Transient pluripotent cell populations during primitive ectoderm formation: correlation of in vivo and in vitro pluripotent cell development.

T A Pelton1, S Sharma, T C Schulz, J Rathjen, P D Rathjen.   

Abstract

Formation and differentiation of a pluripotent cell population is central to mammalian development, and the isolation, identification and manipulation of human pluripotent cells is predicted to be of therapeutic use. Within the early mammalian embryo, two distinct populations of pluripotent cells have been described: the inner cell mass (ICM), which differentiates to form a second pluripotent cell populations, the primitive ectoderm. Indirect evidence suggests the existence of temporally distinct intermediate pluripotent cell populations as primitive ectoderm is formed. We coupled an in vitro model of primitive ectoderm formation (the transition of embryonic stem cells to early primitive ectoderm-like (EPL) cells) with ddPCR-based techniques to identify three novel genes, Psc1, CRTR-1 and PRCE, that were expressed differently during pluripotent cell progression. Detailed mapping of these genes with Oct4, Rex1 and Fgf5 on pregastrulation embryos provided the first molecular evidence for the existence of successive, temporally distinct pluripotent cell populations in the embryo between the ICM and primitive ectoderm. No evidence was found for spatial heterogeneity within the Oct4(+) pool. The transition between populations correlated with morphological or developmental alterations in pluripotent cells in vivo. Genes that are temporally expressed during pluripotent cell progression may provide an opportunity for molecular discrimination of pluripotent cells at different stages of maturation in vivo and an understanding of the cellular origins and properties of pluripotent cell lines isolated from diverse sources.
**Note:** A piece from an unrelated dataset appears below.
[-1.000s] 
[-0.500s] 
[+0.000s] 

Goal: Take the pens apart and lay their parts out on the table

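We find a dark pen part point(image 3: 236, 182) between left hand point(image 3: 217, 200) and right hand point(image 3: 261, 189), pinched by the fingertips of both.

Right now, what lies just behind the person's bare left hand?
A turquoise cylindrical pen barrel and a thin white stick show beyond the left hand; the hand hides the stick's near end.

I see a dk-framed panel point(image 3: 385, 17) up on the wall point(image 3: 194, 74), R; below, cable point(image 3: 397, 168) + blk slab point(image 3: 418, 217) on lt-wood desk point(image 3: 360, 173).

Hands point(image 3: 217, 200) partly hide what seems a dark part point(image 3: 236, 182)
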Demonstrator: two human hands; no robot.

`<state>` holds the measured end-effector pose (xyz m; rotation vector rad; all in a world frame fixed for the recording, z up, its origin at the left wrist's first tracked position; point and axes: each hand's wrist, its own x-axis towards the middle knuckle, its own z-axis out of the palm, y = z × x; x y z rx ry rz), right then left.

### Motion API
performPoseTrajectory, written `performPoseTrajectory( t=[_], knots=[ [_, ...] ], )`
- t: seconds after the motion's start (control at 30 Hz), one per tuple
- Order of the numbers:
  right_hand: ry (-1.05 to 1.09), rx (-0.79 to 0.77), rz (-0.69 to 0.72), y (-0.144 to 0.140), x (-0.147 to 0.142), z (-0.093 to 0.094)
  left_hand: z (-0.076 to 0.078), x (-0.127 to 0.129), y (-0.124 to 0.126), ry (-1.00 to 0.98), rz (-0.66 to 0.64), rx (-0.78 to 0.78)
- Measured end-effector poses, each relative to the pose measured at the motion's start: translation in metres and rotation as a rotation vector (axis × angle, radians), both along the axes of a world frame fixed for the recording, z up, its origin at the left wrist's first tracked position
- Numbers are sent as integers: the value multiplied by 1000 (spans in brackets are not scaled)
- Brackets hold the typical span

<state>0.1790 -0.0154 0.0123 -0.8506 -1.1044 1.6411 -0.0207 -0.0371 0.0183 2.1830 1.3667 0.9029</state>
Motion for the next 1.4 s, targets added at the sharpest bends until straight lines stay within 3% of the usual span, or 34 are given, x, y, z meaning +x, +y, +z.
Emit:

Furthermore, the strong correlation of gene expression demonstrated between EPL cell formation in vitro and primitive ectoderm formation in vivo validates EPL cells as a model for primitive ectoderm, thereby providing a model system for the investigation of pluripotent differentiation and an opportunity for directed differentiation of pluripotent cells to therapeutically useful cell populations.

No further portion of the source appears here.